### Exercise brief
An exact copy of the data is required. No picture may appear in it.

### Raw data
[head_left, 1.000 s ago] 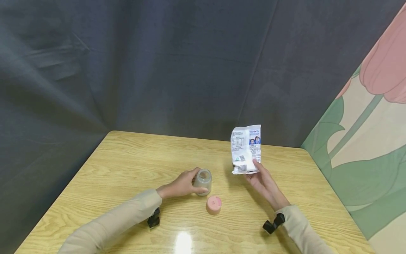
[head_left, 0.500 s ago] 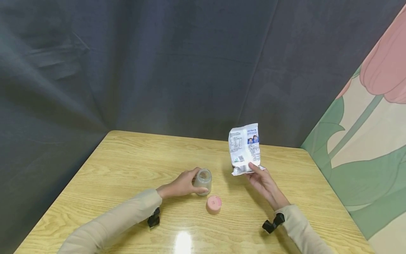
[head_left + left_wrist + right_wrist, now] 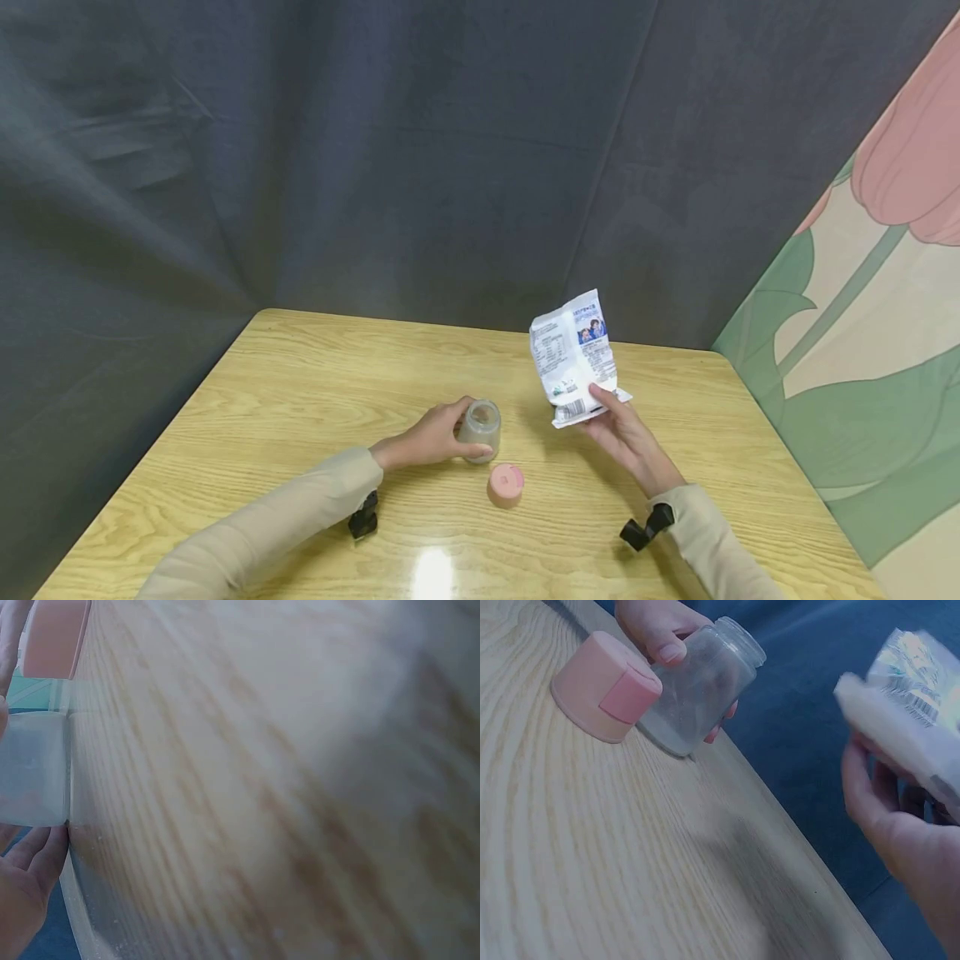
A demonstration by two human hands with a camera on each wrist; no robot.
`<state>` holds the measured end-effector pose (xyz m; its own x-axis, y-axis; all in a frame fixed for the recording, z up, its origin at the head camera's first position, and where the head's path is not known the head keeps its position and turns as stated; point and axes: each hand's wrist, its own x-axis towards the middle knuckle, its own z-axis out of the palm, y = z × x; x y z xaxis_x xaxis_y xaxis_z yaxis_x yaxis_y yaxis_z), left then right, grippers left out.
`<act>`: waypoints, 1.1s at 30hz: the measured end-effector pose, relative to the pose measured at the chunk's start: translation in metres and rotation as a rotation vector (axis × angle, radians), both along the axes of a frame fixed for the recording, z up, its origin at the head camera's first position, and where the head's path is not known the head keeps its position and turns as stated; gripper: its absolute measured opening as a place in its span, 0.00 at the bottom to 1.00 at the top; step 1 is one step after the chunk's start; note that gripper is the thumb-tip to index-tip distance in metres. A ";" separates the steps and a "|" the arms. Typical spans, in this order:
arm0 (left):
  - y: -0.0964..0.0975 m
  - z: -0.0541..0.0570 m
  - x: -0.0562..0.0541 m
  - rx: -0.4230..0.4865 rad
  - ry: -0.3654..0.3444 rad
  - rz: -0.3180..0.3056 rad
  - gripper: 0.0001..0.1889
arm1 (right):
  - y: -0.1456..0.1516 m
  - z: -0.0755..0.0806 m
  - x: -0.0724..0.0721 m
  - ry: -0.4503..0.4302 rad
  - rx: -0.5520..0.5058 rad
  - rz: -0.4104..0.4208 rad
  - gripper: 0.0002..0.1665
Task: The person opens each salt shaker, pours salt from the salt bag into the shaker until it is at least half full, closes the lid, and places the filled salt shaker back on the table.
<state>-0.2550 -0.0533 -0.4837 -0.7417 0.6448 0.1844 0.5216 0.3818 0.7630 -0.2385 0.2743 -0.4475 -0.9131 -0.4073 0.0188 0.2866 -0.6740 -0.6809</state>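
Observation:
My left hand (image 3: 431,435) grips a small clear glass jar (image 3: 481,429) that stands upright and lidless on the table. In the right wrist view the jar (image 3: 701,690) shows its threaded neck, with thumb and fingers round its body. A pink lid (image 3: 506,486) sits on the table just in front of the jar. Above the table to the right, my right hand (image 3: 626,437) holds a white printed packet (image 3: 573,358) by its lower end, thumb on the face toward me. The packet (image 3: 915,712) leans to the left; the fingers behind it are partly hidden.
The wooden table (image 3: 315,367) ends at a dark cloth curtain (image 3: 420,167) along the back. A wall panel with painted flowers (image 3: 885,333) rises on the right. Each wrist carries a black strap (image 3: 648,527).
The packet has tilted further left and its top has shifted left, with the right thumb moving across its lower part. The left hand and jar have stayed in place.

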 end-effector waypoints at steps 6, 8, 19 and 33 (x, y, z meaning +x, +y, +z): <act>0.000 0.000 0.001 0.001 0.003 0.004 0.34 | -0.003 0.001 0.001 0.015 -0.093 0.144 0.24; 0.000 0.000 0.001 0.000 0.004 0.006 0.34 | -0.005 0.002 0.001 0.015 -0.110 0.181 0.25; 0.001 0.001 0.001 -0.009 -0.001 0.016 0.34 | -0.016 0.010 0.007 0.100 0.012 0.052 0.34; 0.001 0.004 0.003 -0.001 -0.015 0.010 0.34 | -0.024 0.011 0.010 0.097 0.048 0.003 0.29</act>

### Exercise result
[head_left, 1.000 s ago] 
[head_left, 0.500 s ago] 
[head_left + left_wrist + right_wrist, now] 
A demonstration by two human hands with a camera on each wrist; no robot.
`<state>` holds the measured end-effector pose (xyz m; its own x-axis, y-axis; all in a frame fixed for the recording, z up, its origin at the head camera's first position, and where the head's path is not known the head keeps its position and turns as stated; point and axes: each hand's wrist, its own x-axis towards the middle knuckle, its own z-axis out of the palm, y = z × x; x y z xaxis_x xaxis_y xaxis_z yaxis_x yaxis_y yaxis_z), left then right, grippers left out.
`<act>`: waypoints, 1.1s at 30hz: the measured end-effector pose, relative to the pose measured at the chunk's start: translation in metres and rotation as a rotation vector (axis × angle, radians), both along the axes of a frame fixed for the recording, z up, its origin at the head camera's first position, and where the head's path is not known the head keeps its position and turns as stated; gripper: its absolute measured opening as a place in its span, 0.00 at the bottom to 1.00 at the top; step 1 is one step after the chunk's start; note that gripper is the thumb-tip to index-tip distance in metres. A ";" separates the steps and a "|" the arms. Typical spans, in this order:
arm0 (left):
  - y: -0.0964..0.0975 m
  - z: -0.0541..0.0570 m
  - x: -0.0562..0.0541 m
  - rx: -0.4230..0.4865 rad
  - ry: -0.3654..0.3444 rad
  - rz: -0.3180..0.3056 rad
  - gripper: 0.0001..0.1889
arm1 (right):
  - y: -0.1456..0.1516 m
  - z: -0.0755..0.0806 m
  - x: -0.0724..0.0721 m
  - ry: -0.4503..0.4302 rad
  - rx: -0.5520..0.5058 rad
  - rz: -0.4104..0.4208 rad
  - gripper: 0.0002..0.1665
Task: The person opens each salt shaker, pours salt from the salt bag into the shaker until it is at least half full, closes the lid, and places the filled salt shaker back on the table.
<state>-0.2550 -0.0533 -0.4837 -0.7417 0.6448 0.1844 0.5216 0.3818 0.7630 -0.2385 0.2743 -0.4475 -0.9131 -0.4073 0.0188 0.2866 -0.6740 -0.6809</state>
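Observation:
My left hand (image 3: 431,435) grips a small clear glass jar (image 3: 481,429) that stands upright and lidless on the table. In the right wrist view the jar (image 3: 701,690) shows its threaded neck, with thumb and fingers round its body. A pink lid (image 3: 506,486) sits on the table just in front of the jar. Above the table to the right, my right hand (image 3: 626,437) holds a white printed packet (image 3: 573,358) by its lower end, thumb on the face toward me. The packet (image 3: 915,712) leans to the left; the fingers behind it are partly hidden.
The wooden table (image 3: 315,367) ends at a dark cloth curtain (image 3: 420,167) along the back. A wall panel with painted flowers (image 3: 885,333) rises on the right. Each wrist carries a black strap (image 3: 648,527).
The packet has tilted further left and its top has shifted left, with the right thumb moving across its lower part. The left hand and jar have stayed in place.
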
 end-effector waypoints at steps 6, 8, 19 and 33 (x, y, z meaning +x, +y, +z): <act>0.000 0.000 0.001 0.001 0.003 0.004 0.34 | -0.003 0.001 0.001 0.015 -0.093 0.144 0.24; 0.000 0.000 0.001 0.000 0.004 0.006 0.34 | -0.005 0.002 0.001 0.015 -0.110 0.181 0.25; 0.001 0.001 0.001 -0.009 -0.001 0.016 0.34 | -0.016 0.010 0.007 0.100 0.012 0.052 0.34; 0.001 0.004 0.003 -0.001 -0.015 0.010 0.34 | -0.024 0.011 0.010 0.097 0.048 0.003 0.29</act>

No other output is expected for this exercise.